Facebook’s generational challenge

Last month, I posted about Facebook’s issue with ads. I just had two fascinating interactions with the site that point to the good news and the bad news about their future.

I’ll confess I’m not a Facebook user. I have an account as a way of checking it out, but I’ve ‘friended’ very few people. Why? Because if I friend you, especially someone I don’t know, I’m giving you explicit permission to start a fairly intense series of interactions. This makes good commercial sense if you’re an insurance salesman or even a musician looking for gigs, but if you’ve got a limit on the time you can invest, it’s not only time-consuming, it’s a recipe to bitterly disappoint people. I’m amazed at people who claim to have a thousand friends on FB. Friendship is a little like the Navy. Either you’re in or you’re out.

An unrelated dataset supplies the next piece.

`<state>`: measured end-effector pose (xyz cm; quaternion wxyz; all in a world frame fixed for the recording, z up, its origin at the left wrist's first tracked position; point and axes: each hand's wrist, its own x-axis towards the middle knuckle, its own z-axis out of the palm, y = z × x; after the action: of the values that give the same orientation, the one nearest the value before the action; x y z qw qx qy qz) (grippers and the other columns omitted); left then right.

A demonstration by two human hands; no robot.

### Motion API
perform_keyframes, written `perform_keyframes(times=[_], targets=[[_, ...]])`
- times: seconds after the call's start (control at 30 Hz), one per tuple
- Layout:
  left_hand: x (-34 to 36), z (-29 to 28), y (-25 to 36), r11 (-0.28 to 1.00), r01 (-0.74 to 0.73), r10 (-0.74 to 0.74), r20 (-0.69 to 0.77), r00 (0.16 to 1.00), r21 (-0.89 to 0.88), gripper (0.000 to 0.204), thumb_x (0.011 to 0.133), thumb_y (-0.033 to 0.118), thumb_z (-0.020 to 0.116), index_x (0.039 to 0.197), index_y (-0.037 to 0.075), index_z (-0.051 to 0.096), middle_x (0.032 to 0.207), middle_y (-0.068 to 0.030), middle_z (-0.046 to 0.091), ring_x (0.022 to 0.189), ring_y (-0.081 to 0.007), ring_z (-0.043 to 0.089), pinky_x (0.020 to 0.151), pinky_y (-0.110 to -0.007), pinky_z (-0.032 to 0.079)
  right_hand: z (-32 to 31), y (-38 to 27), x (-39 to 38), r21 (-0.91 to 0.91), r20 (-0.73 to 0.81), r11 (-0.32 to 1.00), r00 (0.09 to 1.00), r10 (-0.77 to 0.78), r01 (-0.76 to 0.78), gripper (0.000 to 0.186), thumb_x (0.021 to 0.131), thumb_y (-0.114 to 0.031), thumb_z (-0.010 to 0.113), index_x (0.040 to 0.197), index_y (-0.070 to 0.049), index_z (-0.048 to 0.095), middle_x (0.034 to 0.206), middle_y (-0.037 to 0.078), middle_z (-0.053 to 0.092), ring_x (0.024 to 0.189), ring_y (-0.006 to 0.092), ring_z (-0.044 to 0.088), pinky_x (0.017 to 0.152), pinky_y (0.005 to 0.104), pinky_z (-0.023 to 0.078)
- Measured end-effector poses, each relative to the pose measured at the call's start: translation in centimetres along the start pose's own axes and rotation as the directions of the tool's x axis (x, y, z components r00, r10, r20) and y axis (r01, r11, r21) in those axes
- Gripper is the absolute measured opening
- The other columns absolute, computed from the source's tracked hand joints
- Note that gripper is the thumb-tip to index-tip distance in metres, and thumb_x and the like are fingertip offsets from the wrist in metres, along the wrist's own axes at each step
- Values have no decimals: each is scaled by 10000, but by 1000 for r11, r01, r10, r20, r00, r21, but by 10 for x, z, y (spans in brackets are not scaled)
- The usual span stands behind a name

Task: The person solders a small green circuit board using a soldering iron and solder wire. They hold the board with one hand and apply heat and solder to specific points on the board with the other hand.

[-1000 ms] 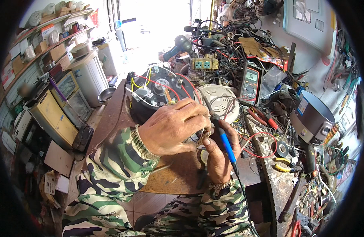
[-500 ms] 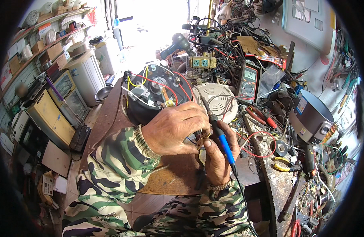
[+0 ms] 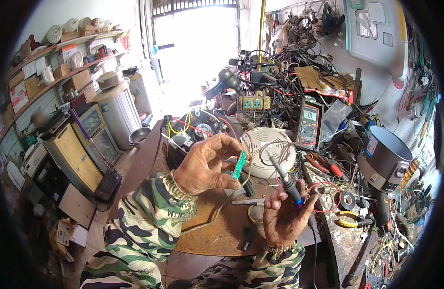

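Note:
My left hand (image 3: 205, 166) is raised over the wooden bench, pinching a small green circuit board (image 3: 239, 165) between thumb and fingers. A pale cord runs from near this hand down across the bench top. To its right, my right hand (image 3: 287, 219) holds a soldering iron (image 3: 293, 191) with a blue and black handle, its metal tip pointing up and away. The tip is apart from the board. Beyond my left hand is a round black appliance base (image 3: 202, 126) with red and yellow wires, partly hidden by that hand. A small round tin (image 3: 255, 213) lies between my hands.
A pale vented disc (image 3: 268, 151) lies beyond the iron, with a multimeter (image 3: 309, 123) behind it. Yellow-handled pliers (image 3: 352, 219), a roll of black tape (image 3: 346, 200) and a grey cooker body (image 3: 386, 156) are on the right. Tangled cables heap up at the back.
My hands have drawn apart; before, they met over a small part. The green board now shows in my left hand. My right hand has moved right and its fingers have loosened around the iron.

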<state>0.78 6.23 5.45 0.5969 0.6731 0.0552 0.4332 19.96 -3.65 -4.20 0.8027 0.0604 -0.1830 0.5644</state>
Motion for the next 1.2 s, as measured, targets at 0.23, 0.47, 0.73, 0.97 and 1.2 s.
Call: perform_keyframes(times=[0.23, 0.47, 0.73, 0.97, 1.2], targets=[[-2, 2, 5, 998, 41, -47, -125, 991, -56, 679, 691, 118, 923, 1256, 72, 548, 1260, -146, 608, 1206, -266, 590, 1024, -383, 488, -8, 15, -10, 26, -17, 990, 990, 138, -138, 477, 983, -370, 623, 1335, -53, 566, 1125, 172, 666, 989, 311, 651, 870, 442, 543], [1, 5, 2, 991, 83, -96, -127, 987, -104, 656, 714, 110, 907, 1259, 67, 544, 1273, -197, 598, 1102, -223, 615, 1013, -357, 490, -3, 25, -16, -123, -32, 992, 999, 28, -32, 483, 933, -285, 710, 1317, -26, 572, 1136, 219, 681, 991, 351, 695, 918, 497, 554], [-1, 8, 10, 997, 57, -64, -151, 986, -55, 650, 712, 100, 906, 1248, 71, 540, 1249, -181, 619, 1084, -225, 622, 978, -342, 498, 1, 31, -19, -286, 24, 958, 999, -26, 32, 537, 917, -276, 727, 1334, 20, 562, 1167, 235, 674, 1013, 349, 693, 925, 497, 555], [6, 9, -2, 996, 38, -49, -139, 989, -83, 646, 691, 117, 924, 1217, 69, 551, 1189, -124, 641, 1167, -265, 613, 1037, -377, 469, -7, 24, -28, -720, 278, 598, 936, -218, 353, 532, 949, -266, 688, 1360, 36, 537, 1134, 270, 681, 913, 319, 698, 861, 432, 551], [0, 7, 4, 997, 37, -47, -153, 987, -69, 631, 671, 112, 933, 1186, 65, 571, 1157, -81, 647, 1219, -282, 600, 1071, -391, 455, 6, 18, -28, -783, 466, 355, 859, -211, 512, 477, 873, -129, 716, 1314, 15, 604, 1111, 236, 705, 914, 221, 674, 834, 337, 523]])
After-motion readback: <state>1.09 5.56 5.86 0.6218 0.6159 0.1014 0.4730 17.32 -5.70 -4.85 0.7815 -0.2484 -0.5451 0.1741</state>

What I’ve recently discovered is that even my real friends, the handful I’ve got on my list, aren’t so good at answering messages (at least messages from me). Three out of the last four people I pinged, folks that would always answer a phone call or an email, haven’t written back. That’s probably because my generation hasn’t figured out how to filter, prioritize and work with the incoming the way we have with email.  This test group appears to have fallen into the trap of accepting friend requests because they didn’t want to offend people and now they’re overwhelmed with noise, all of it at precisely the same level of urgency. There’s no doubt that technology will come up with a far better solution–networked friend-based messaging ought to be super smart and efficient.

The flipside? A friend got into college last week. The university gave her a list of the kids from our state who also got in. Within 24 hours, they were all friends. ALL of them! They knew who knew who, what they looked like, what their histories were. Facebook to the rescue. A new network built on the old network within minutes. By the time September rolls around, they won’t need college, they’ll need a reunion.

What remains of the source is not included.